What is needed » Lines to restate from the data below: from the one containing "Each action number" to the one containing "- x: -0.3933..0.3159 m", both included. Give them again exactly, and only them.

Listed entries »

+++++

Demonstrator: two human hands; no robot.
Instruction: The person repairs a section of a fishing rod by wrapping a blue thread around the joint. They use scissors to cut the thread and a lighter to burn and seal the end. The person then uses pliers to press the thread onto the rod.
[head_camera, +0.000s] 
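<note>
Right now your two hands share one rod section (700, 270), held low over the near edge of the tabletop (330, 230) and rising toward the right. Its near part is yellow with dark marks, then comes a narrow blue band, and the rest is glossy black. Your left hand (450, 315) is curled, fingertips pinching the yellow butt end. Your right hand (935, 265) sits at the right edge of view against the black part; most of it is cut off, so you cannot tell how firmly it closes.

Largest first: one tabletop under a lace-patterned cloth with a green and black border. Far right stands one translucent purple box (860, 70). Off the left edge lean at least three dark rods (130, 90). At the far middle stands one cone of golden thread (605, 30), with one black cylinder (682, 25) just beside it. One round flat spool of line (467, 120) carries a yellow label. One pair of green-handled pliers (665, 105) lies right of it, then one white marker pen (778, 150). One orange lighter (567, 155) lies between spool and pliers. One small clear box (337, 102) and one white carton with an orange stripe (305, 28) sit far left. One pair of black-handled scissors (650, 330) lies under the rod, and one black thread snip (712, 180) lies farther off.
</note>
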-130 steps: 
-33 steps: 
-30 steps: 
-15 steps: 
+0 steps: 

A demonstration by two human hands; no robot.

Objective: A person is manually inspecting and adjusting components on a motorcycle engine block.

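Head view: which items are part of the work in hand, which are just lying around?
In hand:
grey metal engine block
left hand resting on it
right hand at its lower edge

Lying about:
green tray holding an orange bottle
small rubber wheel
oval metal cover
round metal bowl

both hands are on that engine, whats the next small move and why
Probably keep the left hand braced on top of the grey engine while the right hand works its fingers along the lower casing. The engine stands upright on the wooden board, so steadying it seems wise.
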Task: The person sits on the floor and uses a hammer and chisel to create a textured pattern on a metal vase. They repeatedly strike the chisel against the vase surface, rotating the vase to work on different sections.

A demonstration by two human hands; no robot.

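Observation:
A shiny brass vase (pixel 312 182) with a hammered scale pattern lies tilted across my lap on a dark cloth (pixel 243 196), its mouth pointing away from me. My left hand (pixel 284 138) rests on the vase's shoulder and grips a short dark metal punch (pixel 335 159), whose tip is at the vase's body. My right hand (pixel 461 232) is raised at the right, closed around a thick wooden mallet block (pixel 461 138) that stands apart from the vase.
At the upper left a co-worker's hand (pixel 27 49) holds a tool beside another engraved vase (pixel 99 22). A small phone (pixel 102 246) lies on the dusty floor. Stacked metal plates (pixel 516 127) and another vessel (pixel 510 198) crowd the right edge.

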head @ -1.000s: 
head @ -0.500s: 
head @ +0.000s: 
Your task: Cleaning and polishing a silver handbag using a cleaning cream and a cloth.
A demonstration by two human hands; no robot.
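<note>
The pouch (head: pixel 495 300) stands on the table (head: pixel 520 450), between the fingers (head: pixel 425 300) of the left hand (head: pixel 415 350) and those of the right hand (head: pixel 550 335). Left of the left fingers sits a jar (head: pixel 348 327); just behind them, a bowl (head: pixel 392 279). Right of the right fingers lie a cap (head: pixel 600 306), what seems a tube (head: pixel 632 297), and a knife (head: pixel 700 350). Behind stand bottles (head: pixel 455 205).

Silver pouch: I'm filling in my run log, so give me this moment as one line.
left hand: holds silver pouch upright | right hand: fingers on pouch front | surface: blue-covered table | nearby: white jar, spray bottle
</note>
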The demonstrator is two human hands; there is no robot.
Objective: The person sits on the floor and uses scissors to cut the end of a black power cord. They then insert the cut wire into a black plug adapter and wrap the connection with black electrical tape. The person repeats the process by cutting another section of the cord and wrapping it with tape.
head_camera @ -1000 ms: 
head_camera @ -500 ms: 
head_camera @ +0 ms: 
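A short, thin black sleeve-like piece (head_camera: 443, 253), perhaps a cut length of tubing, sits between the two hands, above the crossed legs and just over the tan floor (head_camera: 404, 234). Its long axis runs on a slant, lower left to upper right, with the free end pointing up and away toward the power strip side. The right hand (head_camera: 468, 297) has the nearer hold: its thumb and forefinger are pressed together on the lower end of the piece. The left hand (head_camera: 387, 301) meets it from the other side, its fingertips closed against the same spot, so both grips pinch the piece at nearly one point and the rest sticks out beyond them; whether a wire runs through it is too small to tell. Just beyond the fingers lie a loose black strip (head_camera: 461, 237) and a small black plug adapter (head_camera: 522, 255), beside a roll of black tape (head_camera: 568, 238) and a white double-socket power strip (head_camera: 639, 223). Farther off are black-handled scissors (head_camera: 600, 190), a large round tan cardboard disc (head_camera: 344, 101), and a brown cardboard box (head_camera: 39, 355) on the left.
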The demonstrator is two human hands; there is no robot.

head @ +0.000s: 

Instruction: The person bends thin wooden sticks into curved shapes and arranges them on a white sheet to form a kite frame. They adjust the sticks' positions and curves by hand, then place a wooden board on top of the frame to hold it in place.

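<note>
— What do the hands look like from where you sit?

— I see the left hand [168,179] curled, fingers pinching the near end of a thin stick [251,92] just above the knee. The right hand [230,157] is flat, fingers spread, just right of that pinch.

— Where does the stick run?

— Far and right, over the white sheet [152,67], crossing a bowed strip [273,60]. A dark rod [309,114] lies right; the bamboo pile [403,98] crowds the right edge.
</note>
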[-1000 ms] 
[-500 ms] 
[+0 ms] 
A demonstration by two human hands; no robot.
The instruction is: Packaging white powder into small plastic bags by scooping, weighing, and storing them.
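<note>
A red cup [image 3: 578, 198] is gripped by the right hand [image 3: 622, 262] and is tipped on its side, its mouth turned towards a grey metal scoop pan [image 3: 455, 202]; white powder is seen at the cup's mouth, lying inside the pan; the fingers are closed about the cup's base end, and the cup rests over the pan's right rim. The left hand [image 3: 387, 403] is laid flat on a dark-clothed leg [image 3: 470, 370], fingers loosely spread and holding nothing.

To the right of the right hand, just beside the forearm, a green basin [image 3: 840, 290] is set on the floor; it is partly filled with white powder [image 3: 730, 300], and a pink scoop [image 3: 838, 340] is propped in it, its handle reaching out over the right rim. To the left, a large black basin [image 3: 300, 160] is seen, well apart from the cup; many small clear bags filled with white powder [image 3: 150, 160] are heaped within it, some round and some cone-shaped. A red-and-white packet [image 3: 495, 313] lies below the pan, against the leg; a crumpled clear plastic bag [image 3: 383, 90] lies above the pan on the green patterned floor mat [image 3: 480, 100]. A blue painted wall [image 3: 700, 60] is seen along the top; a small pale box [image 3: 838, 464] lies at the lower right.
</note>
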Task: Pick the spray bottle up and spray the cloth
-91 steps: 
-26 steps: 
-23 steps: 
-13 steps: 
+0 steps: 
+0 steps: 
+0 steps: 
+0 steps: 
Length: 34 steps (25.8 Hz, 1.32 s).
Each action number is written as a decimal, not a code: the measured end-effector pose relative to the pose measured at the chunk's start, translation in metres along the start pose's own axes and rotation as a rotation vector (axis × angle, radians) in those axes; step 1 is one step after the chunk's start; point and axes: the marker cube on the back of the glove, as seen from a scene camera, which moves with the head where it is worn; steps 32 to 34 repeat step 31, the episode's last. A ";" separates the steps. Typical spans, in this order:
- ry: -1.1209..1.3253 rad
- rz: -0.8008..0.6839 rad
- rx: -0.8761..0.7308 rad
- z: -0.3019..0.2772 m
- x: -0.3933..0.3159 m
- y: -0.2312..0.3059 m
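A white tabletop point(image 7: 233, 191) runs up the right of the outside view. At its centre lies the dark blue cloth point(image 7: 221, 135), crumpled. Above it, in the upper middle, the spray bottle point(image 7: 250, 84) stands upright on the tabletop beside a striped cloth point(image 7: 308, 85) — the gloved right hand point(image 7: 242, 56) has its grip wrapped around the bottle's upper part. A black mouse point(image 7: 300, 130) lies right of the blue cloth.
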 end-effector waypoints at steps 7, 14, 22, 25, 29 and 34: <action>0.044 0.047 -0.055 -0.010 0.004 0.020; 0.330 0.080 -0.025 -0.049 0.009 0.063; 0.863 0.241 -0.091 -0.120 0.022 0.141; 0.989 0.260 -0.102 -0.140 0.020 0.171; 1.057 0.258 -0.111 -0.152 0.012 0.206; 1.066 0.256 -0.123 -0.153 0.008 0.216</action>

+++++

Output for this exercise »
Each action number is written as a decimal, not a code: the measured end-effector pose relative to the pose measured at the chunk's start, translation in metres along the start pose's own axes and rotation as a rotation vector (axis × angle, radians) in those axes; step 1 is one step after the chunk's start; point and axes: the marker cube on the back of the glove, as seen from a scene camera, which moves with the head where it is worn; steps 32 to 34 repeat step 31, the episode's last. A ";" separates the steps. Typical spans, in this order:
- ry: -1.1209..1.3253 rad
- rz: -0.8008..0.6839 rad
- rx: -0.8761..0.7308 rad
- z: -0.3019..0.2772 m
- x: -0.3933..0.3159 m

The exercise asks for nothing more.